Menurut Ketua Pusat Digitalisasi dan Pengembangan Budaya Sunda Universitas Padjadjaran Prof. Ganjar Kurnia, peringatan hari bahasa ibu internasional seharusnya bukan sekadar peringatan seremonial belaka. Hal utama dari peringatan ini adalah bagaimana melestarikan sekaligus mengaplikasikan bahasa ibu dalam konteks bermasyarakat saat ini.

“Yang paling penting adalah bukan sekadar peringatan, tetapi bagaimana aplikasinya di antara peringatan ke peringatan berikutnya,” kata Prof.
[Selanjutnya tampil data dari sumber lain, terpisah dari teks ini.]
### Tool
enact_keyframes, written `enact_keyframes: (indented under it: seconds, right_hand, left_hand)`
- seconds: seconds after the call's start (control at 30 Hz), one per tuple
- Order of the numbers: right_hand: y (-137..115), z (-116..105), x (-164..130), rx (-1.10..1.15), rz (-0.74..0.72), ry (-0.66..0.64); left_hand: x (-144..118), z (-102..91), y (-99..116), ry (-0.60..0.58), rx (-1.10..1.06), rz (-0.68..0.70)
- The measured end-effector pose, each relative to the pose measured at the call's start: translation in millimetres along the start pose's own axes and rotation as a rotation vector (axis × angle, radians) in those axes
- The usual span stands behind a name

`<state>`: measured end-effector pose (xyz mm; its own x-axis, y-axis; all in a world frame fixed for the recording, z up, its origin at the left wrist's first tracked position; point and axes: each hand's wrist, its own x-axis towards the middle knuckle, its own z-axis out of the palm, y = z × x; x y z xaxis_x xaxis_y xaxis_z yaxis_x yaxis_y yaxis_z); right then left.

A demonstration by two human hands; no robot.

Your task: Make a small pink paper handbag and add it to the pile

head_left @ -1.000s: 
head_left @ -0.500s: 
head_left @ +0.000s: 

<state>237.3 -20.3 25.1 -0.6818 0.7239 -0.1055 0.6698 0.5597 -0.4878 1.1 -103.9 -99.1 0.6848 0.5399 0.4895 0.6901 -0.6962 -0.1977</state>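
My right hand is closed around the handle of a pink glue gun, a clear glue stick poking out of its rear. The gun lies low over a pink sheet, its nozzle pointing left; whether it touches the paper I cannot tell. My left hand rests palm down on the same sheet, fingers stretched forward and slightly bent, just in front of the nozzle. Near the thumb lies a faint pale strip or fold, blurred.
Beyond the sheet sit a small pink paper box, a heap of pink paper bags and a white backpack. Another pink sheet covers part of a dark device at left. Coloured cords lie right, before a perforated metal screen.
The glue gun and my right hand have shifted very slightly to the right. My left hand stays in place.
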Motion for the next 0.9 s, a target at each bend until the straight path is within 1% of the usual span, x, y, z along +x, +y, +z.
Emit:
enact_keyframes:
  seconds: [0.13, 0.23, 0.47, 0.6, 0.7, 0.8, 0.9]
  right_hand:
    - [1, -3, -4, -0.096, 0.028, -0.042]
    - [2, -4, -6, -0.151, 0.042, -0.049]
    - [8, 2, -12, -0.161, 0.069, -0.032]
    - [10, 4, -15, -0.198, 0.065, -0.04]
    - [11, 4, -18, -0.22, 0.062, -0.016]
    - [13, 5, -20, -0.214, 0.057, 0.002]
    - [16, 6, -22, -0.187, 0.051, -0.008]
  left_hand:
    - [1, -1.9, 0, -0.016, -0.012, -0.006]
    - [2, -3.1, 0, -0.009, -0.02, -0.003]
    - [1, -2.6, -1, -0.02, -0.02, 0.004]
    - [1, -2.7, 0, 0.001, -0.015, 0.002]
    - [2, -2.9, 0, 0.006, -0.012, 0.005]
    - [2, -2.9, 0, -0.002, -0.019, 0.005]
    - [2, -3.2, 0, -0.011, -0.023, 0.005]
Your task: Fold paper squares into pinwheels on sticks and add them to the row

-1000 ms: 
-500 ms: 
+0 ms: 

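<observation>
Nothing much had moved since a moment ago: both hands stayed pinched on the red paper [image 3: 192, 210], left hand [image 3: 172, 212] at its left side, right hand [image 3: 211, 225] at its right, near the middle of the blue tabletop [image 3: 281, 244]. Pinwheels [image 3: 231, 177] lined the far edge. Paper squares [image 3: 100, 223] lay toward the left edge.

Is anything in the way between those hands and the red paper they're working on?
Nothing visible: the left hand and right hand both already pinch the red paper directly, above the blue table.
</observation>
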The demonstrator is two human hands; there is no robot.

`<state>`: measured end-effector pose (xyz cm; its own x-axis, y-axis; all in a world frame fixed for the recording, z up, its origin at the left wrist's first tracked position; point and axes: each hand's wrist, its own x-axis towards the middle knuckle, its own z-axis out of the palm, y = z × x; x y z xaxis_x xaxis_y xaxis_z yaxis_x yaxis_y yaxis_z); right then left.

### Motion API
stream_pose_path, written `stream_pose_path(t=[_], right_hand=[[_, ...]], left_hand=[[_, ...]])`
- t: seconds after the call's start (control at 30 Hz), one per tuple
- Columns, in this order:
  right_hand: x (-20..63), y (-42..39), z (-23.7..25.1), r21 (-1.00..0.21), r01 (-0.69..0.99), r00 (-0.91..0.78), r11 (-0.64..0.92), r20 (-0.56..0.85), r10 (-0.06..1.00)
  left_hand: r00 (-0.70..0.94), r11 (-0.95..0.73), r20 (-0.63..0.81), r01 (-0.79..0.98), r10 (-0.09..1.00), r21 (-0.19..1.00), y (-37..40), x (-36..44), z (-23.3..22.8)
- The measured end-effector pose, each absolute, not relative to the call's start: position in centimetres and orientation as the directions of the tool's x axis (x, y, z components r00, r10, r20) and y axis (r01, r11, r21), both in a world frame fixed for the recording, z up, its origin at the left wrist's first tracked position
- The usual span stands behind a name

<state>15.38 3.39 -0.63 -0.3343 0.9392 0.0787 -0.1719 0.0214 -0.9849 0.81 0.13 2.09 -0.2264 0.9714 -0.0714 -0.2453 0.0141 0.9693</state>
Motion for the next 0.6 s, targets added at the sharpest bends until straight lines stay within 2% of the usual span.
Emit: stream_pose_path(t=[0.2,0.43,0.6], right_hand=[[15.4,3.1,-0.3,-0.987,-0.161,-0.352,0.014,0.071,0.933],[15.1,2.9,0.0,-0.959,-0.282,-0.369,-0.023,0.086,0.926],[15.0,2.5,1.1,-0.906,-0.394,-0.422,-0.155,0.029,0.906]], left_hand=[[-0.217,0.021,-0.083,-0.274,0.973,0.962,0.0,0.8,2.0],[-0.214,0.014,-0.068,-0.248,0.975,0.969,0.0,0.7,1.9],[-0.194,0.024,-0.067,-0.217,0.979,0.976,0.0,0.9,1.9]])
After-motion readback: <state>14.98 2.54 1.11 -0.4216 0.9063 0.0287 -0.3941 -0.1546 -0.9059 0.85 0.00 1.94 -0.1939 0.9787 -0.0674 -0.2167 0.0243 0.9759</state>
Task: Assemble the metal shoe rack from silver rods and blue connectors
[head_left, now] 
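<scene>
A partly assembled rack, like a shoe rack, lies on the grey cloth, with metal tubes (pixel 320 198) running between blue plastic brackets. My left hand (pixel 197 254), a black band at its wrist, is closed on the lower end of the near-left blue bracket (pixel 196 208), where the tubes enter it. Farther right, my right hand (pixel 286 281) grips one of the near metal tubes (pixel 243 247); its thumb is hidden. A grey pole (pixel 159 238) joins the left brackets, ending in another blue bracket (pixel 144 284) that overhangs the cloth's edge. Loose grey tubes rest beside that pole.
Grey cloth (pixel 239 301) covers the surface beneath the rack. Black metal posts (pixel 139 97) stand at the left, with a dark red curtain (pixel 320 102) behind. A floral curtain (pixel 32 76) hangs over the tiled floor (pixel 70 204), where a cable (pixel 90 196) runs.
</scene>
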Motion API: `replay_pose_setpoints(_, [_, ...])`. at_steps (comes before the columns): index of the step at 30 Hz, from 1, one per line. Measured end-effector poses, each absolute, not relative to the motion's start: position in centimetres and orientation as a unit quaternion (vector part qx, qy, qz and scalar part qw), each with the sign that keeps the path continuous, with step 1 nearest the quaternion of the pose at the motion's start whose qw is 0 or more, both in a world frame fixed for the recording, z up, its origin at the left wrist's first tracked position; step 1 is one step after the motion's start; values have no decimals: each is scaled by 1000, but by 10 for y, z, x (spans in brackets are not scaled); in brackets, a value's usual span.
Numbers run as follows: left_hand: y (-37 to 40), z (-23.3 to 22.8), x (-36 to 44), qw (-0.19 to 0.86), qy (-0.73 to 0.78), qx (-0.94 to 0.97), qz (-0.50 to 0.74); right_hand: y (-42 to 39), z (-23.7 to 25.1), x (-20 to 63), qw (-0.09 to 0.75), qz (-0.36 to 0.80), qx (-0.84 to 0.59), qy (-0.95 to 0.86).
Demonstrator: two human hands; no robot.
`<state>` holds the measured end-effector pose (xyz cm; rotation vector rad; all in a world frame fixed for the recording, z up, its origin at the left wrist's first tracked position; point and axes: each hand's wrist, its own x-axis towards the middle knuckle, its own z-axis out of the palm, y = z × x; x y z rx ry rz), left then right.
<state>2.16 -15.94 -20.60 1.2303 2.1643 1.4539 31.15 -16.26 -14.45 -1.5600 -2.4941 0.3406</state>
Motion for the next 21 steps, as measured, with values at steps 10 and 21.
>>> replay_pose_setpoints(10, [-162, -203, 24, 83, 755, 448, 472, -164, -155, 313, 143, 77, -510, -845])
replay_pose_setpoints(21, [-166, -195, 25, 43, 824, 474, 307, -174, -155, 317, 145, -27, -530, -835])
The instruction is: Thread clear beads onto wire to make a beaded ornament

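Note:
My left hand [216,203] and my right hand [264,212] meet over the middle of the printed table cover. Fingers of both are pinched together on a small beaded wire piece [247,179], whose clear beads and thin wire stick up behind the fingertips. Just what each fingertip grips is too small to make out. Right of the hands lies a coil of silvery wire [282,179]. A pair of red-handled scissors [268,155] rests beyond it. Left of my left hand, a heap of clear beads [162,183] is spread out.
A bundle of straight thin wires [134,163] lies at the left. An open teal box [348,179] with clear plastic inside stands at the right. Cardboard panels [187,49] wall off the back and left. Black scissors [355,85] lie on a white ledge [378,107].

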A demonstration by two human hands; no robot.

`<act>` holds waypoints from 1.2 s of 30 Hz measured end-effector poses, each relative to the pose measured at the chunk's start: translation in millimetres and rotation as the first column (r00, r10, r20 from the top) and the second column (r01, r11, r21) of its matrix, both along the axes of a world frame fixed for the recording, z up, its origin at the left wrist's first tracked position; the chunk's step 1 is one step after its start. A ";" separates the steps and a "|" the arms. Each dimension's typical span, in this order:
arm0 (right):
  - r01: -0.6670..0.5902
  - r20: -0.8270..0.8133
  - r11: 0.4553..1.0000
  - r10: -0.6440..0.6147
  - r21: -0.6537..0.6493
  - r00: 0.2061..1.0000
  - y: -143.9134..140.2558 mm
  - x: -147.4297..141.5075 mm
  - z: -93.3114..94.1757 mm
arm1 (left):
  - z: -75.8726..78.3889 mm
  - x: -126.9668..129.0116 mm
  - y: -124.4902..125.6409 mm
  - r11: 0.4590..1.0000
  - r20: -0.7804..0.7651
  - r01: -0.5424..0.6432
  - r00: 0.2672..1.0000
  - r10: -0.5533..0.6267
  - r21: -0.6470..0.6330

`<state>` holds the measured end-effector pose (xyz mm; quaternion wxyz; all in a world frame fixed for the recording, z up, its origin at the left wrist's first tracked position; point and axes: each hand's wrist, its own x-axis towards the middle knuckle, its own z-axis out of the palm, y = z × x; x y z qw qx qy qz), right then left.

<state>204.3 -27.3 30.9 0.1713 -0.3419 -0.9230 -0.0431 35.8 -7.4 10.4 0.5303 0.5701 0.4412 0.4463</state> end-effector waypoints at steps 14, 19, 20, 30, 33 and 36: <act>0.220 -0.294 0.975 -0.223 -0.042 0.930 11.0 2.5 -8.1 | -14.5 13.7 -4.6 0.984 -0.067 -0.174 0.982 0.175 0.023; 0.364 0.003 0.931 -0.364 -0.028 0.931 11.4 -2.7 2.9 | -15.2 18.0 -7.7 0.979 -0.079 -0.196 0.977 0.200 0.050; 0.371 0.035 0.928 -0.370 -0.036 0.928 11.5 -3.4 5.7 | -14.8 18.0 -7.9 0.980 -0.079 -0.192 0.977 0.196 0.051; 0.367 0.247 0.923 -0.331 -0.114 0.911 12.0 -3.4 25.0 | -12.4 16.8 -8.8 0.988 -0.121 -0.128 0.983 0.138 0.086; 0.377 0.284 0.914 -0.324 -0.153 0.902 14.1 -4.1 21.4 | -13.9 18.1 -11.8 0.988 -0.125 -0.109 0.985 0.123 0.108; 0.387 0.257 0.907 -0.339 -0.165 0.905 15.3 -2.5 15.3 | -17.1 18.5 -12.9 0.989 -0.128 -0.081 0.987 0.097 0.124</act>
Ganjar.

Untuk itu, peringatan hari bahasa ibu internasional ini seharusnya menjadi refleksi apakah setiap tahunnya terjadi peningkatan penutur bahasa ibu ataukah tidak. Jika tidak menunjukkan peningkatan, diperlukan upaya lain yang lebih dari sekadar seremonial peringatan untuk menyadarkan masyarakat akan pentingnya melestarikan bahasa ibu.

Lebih lanjut Prof. Ganjar menjelaskan, Unpad menjadi perguruan tinggi yang berkomitmen melestarikan bahasa ibu. Salah satunya adalah menggelar “Pasanggiri Tarucing Cakra” yang digelar setiap tahun pada 2008 – 2011, serta dihidupkan kembali pada 2020 lalu dan rutin digelar setiap tahunnya. Setiap tahunnya, kegiatan ini banyak diikuti oleh pelajar maupun masyarakat umum.

“Jadi masih ada harapan (bahasa ibu bisa lestari) kalau kita membuat sesuatu yang terarah, terprogram, dan terencana,” ujarnya.

Selain itu, Unpad juga membentuk Pusat Digitalisasi dan Pengembangan Bahasa Sunda. Pusat ini menjadi lembaga khusus Unpad untuk melakukan inventarisasi kekayaan budaya tulis, audio, dan visual milik masyarakat Sunda. Tidak hanya melakukan inventarisasi,  lembaga ini juga mengolahnya ke dalam bentuk digital.

Didirikan sejak 2019, sampai saat ini telah lebih dari 750.000 halaman yang telah didigitalisasi. “Dikhawatirkan jika sewaktu-waktu bahasa Sunda hilang, tetapi lumayan kalau ada data digitalnya,” imbuhnya.

Menurut Prof. Ganjar, agar bahasa ibu tetap lestari, perlu beragam upaya yang masif dilakukan. Jangan hanya sekali menyelenggarakan program, setelah itu terhenti. Istilahnya “jangan berharap panen kalau tidak menanam”.

“Kita mengharapkan bahasa Sunda bakal ada terus tetapi tidak ada upaya apa-apa,” pungkas Prof. Ganjar.